Result Interpretation

  • Result scores represent the test performance metric (typically accuracy for classification)

  • Higher scores indicate better performance

  • Feature extraction timing is shown separately since it’s done only once

  • Failed experiments are marked with ERROR and don’t affect other experiments

Performance Optimization

The flags module includes several optimizations:

  1. Single Feature Extraction: Features are extracted only once at the beginning and reused across all experiments

  2. Efficient Experiment Creation: Each experiment reuses the base data and features rather than reloading

  3. Memory Optimization: Configurations are generated on-the-fly rather than stored in memory

Best Practices

1. Start Small

Begin with a smaller set of parameters to test the setup:

[FLAGS]
models = ['xgb']
features = ['os', 'praat']
balancing = ['none', 'smote']

2. Consider Computational Cost

Be mindful of the total number of combinations. With many parameters, the number of experiments can grow exponentially:

  • 3 models × 4 features × 3 balancing × 4 scaling = 144 experiments

3. Use Meaningful Parameter Combinations

Not all parameter combinations make sense. For example, some scaling methods might not be beneficial for certain feature types.

4. Monitor Resources

Large flag experiments can be resource-intensive. Monitor CPU, memory, and disk usage, especially when working with large datasets.

Troubleshooting

Common Issues

  1. No FLAGS section error: Ensure your configuration file has a [FLAGS] section

  2. Invalid parameter format: Use proper Python list syntax with quotes: ['item1', 'item2']

  3. Missing required sections: Ensure your config file has all required sections (EXP, DATA, etc.)

Error Handling

The flags module includes error handling for individual experiments. If one experiment fails, others will continue, and you’ll see error information in the summary.

Integration with Other Modules

The flags module can be combined with other nkululeko features:

With Testing Module

python -m nkululeko.flags --config my_config.ini --mod test --flags

With Custom Modules

The flags module supports different nkululeko modules through the --mod parameter:

  • nkulu: Standard training (default)

  • test: Testing mode

Example Workflows

1. Feature Type Comparison

[FLAGS]
models = ['xgb']
features = ['os', 'praat', 'mfcc', 'hubert']
balancing = ['none']
scale = ['standard']

2. Model Selection

[FLAGS]
models = ['xgb', 'svm', 'mlp', 'tree']
features = ['os']
balancing = ['smote']
scale = ['standard']

3. Preprocessing Optimization

[FLAGS]
models = ['xgb']
features = ['os']
balancing = ['none', 'ros', 'smote', 'adasyn']
scale = ['none', 'standard', 'robust', 'minmax']

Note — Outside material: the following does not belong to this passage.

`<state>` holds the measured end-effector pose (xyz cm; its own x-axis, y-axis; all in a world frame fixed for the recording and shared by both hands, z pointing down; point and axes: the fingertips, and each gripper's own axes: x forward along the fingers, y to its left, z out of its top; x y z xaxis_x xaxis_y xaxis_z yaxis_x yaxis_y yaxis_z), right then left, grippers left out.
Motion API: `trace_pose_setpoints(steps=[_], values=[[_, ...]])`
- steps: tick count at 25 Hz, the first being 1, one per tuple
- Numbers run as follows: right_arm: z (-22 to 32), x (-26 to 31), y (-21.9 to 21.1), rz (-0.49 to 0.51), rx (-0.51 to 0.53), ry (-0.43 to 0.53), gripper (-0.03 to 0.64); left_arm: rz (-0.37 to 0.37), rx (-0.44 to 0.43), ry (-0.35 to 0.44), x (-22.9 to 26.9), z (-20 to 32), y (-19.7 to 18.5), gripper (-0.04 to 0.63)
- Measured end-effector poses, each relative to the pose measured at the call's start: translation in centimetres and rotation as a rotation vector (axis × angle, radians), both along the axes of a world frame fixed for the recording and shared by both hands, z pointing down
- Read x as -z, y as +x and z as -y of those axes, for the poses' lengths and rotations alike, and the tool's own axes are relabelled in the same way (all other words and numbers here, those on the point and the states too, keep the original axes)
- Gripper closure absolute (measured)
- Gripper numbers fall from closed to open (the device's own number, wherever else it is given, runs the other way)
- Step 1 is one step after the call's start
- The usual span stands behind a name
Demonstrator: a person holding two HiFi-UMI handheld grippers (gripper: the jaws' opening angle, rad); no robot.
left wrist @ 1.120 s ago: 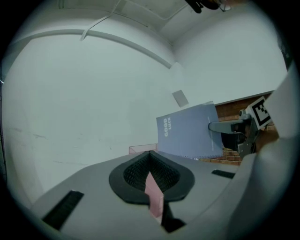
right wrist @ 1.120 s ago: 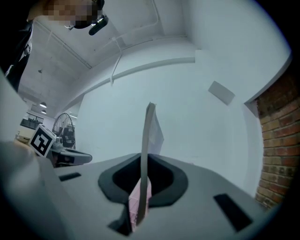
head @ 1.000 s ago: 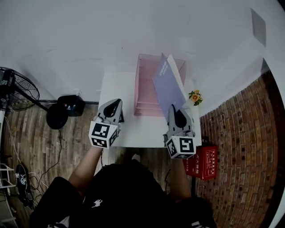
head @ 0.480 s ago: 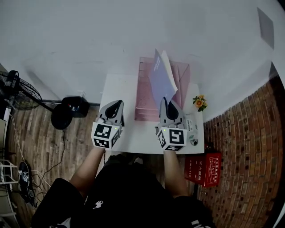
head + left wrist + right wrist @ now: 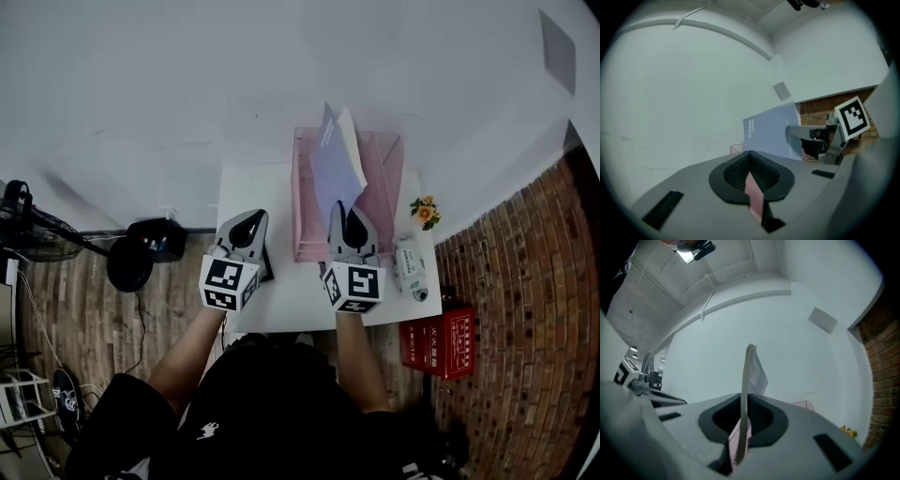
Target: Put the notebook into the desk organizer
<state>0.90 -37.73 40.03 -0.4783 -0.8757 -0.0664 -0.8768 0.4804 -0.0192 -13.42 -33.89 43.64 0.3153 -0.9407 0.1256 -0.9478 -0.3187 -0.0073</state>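
The notebook (image 5: pixel 334 161), with a lavender cover, stands upright on edge over the pink desk organizer (image 5: pixel 382 187) at the back of the white table (image 5: pixel 253 192). My right gripper (image 5: pixel 345 221) is shut on its lower near edge. In the right gripper view the notebook (image 5: pixel 748 366) shows edge-on, rising from between the jaws of the right gripper (image 5: pixel 743 404). My left gripper (image 5: pixel 249 223) hovers to the left over the table, shut and holding nothing. In the left gripper view, past the left gripper (image 5: pixel 751 159), the notebook cover (image 5: pixel 771 133) and the right gripper (image 5: pixel 820 143) show.
A white bottle-like object (image 5: pixel 409 266) lies on the table's right side, with small flowers (image 5: pixel 427 212) behind it. A small black item (image 5: pixel 268 266) sits near my left gripper. On the floor are a red box (image 5: pixel 437 341), a black device (image 5: pixel 150 240) and a fan (image 5: pixel 26 234).
My right gripper has carried the notebook leftward, from beside the organizer's right edge to over its middle, and the notebook now stands more upright. The left gripper has edged forward over the table.
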Motion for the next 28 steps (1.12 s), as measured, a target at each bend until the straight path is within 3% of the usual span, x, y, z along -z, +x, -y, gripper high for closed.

The flags module is a powerful tool for systematic experimentation in nkululeko, helping you find optimal configurations efficiently while maintaining reproducibility and comprehensive result tracking.

Migration from nkuluflag

If you’ve used the legacy nkuluflag module, here are the key differences and migration steps:

Key Improvements in flags module:

  1. Configuration-based: Define parameters in INI files instead of command line only

  2. Optimized performance: Features extracted once and reused across experiments

  3. Better error handling: Failed experiments don’t stop the entire process

  4. Comprehensive output: Clear summary with best configuration identification

  5. Flexible parameters: Support for custom parameter types and prefixes

Migration Steps:

Old nkuluflag approach:

python -m nkululeko.nkuluflag --config base.ini --model xgb svm --feat os praat --balancing none smote

New flags approach:

  1. Add a [FLAGS] section to your INI file:

[FLAGS]
models = ['xgb', 'svm']
features = ['os', 'praat']
balancing = ['none', 'smote']
  1. Run with the flags module:

python -m nkululeko.flags --config base.ini

The new approach is more maintainable, reproducible, and provides better performance for large parameter spaces.